# [Exercise requirements]
The full listing, copied exactly and free of pictures, is the expected reply.

── Data provided ──

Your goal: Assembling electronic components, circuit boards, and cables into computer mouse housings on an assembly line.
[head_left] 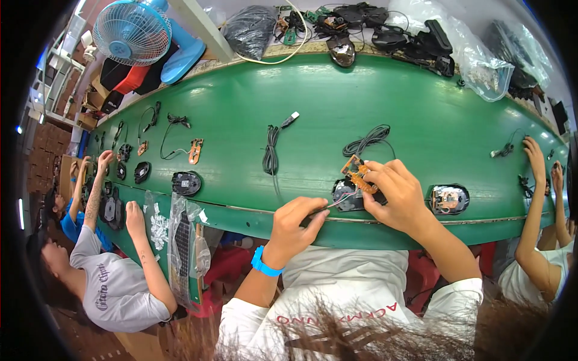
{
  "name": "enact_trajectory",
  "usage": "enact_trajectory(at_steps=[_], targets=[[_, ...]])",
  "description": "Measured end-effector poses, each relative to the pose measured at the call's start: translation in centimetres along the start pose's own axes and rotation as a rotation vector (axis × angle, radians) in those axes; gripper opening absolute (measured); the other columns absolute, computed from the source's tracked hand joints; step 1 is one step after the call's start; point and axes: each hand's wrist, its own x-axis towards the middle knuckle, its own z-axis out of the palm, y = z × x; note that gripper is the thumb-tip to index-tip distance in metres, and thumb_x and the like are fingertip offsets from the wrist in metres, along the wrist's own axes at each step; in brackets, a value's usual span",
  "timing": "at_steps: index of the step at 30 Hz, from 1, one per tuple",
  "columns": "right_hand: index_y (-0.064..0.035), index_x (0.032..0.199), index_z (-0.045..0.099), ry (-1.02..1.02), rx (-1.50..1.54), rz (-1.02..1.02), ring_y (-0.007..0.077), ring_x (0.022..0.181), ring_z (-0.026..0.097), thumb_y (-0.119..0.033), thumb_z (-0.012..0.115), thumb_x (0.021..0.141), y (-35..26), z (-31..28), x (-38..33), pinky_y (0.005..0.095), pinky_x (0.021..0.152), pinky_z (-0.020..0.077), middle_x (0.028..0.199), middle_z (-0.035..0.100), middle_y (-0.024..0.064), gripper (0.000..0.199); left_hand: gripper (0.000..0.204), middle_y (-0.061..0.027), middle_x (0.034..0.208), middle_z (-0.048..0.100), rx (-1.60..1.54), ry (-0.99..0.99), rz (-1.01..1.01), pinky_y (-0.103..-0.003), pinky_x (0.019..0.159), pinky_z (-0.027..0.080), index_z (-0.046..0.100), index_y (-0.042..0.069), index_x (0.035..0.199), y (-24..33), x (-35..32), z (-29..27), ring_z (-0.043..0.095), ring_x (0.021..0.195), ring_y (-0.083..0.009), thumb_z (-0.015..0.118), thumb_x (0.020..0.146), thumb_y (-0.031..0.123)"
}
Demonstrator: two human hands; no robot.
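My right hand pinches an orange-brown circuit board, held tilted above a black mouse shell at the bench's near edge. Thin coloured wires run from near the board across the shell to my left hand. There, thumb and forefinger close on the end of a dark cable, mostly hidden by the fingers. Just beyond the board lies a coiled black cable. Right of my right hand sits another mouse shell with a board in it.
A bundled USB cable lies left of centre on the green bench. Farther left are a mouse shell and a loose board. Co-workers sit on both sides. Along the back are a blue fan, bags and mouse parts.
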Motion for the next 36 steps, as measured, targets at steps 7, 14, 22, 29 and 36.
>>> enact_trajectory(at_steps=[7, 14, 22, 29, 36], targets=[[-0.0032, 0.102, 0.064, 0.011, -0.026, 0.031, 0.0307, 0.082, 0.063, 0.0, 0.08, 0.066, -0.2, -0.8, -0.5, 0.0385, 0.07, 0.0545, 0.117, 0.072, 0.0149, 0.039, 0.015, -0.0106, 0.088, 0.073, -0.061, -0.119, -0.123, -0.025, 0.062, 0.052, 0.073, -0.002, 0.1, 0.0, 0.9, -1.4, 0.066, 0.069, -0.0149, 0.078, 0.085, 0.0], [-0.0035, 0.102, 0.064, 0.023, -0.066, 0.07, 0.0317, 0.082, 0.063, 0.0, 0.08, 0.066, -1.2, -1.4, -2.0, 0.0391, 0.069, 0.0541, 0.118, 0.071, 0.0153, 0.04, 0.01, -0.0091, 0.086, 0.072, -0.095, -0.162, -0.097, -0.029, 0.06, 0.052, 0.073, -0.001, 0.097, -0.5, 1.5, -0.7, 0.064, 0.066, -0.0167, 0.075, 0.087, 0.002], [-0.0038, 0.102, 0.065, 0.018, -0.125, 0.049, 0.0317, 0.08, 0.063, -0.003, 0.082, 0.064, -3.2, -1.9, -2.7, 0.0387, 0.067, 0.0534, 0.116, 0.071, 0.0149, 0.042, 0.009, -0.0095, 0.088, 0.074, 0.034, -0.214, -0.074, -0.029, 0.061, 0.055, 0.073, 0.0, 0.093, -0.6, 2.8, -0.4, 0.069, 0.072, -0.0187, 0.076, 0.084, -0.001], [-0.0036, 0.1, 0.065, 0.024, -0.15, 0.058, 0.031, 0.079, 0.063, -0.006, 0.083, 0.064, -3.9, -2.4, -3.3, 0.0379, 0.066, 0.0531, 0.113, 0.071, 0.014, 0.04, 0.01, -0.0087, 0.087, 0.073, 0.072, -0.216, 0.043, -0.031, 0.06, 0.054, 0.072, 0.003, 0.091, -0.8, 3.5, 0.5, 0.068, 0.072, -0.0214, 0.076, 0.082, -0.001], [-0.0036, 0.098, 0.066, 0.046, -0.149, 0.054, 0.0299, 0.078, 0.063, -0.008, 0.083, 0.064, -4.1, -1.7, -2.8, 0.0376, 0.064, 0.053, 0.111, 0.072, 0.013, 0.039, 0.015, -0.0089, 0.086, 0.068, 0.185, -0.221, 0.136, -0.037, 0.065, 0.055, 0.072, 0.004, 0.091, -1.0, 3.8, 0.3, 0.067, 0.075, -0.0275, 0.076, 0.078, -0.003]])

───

# [Written solution]
Your goal: Assembling electronic components, circuit boards, and cables into computer mouse housings on an assembly line.
[head_left] 
{
  "name": "enact_trajectory",
  "usage": "enact_trajectory(at_steps=[_], targets=[[_, ...]])",
  "description": "Measured end-effector poses, each relative to the pose measured at the call's start: translation in centimetres along the start pose's own axes and rotation as a rotation vector (axis × angle, radians) in those axes; gripper opening absolute (measured); the other columns absolute, computed from the source's tracked hand joints; step 1 is one step after the call's start; point and axes: each hand's wrist, its own x-axis towards the middle knuckle, its own z-axis out of the palm, y = z × x; note that gripper is the thumb-tip to index-tip distance in metres, and thumb_x and the like are fingertip offsets from the wrist in metres, along the wrist's own axes at each step; in brackets, a value's usual span",
  "timing": "at_steps: index of the step at 30 Hz, from 1, one per tuple",
  "columns": "right_hand: index_y (-0.064..0.035), index_x (0.032..0.199), index_z (-0.045..0.099), ry (-1.02..1.02), rx (-1.50..1.54), rz (-1.02..1.02), ring_y (-0.007..0.077), ring_x (0.022..0.181), ring_z (-0.026..0.097), thumb_y (-0.119..0.033), thumb_z (-0.012..0.115), thumb_x (0.021..0.141), y (-35..26), z (-31..28), x (-38..33), pinky_y (0.005..0.095), pinky_x (0.021..0.152), pinky_z (-0.020..0.077), middle_x (0.028..0.199), middle_z (-0.035..0.100), middle_y (-0.024..0.064), gripper (0.000..0.199); left_hand: gripper (0.000..0.204), middle_y (-0.061..0.027), middle_x (0.034..0.208), middle_z (-0.048..0.100), rx (-1.60..1.54), ry (-0.99..0.99), rz (-1.01..1.01), pinky_y (-0.103..-0.003), pinky_x (0.019..0.159), pinky_z (-0.027..0.080), index_z (-0.046..0.100), index_y (-0.042..0.069), index_x (0.035..0.199), y (-24..33), x (-35..32), z (-29..27), ring_z (-0.043..0.095), ring_x (0.021..0.195), ring_y (-0.083..0.009), thumb_z (-0.015..0.118), thumb_x (0.020..0.146), thumb_y (-0.031..0.123)"
}
Demonstrator: two human hands; no robot.
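My right hand pinches an orange-brown circuit board, held tilted above a black mouse shell at the bench's near edge. Thin coloured wires run from near the board across the shell to my left hand. There, thumb and forefinger close on the end of a dark cable, mostly hidden by the fingers. Just beyond the board lies a coiled black cable. Right of my right hand sits another mouse shell with a board in it.
A bundled USB cable lies left of centre on the green bench. Farther left are a mouse shell and a loose board. Co-workers sit on both sides. Along the back are a blue fan, bags and mouse parts.
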Motion for the next 36 steps, as measured, targets at steps 7, 14, 22, 29 and 36.
>>> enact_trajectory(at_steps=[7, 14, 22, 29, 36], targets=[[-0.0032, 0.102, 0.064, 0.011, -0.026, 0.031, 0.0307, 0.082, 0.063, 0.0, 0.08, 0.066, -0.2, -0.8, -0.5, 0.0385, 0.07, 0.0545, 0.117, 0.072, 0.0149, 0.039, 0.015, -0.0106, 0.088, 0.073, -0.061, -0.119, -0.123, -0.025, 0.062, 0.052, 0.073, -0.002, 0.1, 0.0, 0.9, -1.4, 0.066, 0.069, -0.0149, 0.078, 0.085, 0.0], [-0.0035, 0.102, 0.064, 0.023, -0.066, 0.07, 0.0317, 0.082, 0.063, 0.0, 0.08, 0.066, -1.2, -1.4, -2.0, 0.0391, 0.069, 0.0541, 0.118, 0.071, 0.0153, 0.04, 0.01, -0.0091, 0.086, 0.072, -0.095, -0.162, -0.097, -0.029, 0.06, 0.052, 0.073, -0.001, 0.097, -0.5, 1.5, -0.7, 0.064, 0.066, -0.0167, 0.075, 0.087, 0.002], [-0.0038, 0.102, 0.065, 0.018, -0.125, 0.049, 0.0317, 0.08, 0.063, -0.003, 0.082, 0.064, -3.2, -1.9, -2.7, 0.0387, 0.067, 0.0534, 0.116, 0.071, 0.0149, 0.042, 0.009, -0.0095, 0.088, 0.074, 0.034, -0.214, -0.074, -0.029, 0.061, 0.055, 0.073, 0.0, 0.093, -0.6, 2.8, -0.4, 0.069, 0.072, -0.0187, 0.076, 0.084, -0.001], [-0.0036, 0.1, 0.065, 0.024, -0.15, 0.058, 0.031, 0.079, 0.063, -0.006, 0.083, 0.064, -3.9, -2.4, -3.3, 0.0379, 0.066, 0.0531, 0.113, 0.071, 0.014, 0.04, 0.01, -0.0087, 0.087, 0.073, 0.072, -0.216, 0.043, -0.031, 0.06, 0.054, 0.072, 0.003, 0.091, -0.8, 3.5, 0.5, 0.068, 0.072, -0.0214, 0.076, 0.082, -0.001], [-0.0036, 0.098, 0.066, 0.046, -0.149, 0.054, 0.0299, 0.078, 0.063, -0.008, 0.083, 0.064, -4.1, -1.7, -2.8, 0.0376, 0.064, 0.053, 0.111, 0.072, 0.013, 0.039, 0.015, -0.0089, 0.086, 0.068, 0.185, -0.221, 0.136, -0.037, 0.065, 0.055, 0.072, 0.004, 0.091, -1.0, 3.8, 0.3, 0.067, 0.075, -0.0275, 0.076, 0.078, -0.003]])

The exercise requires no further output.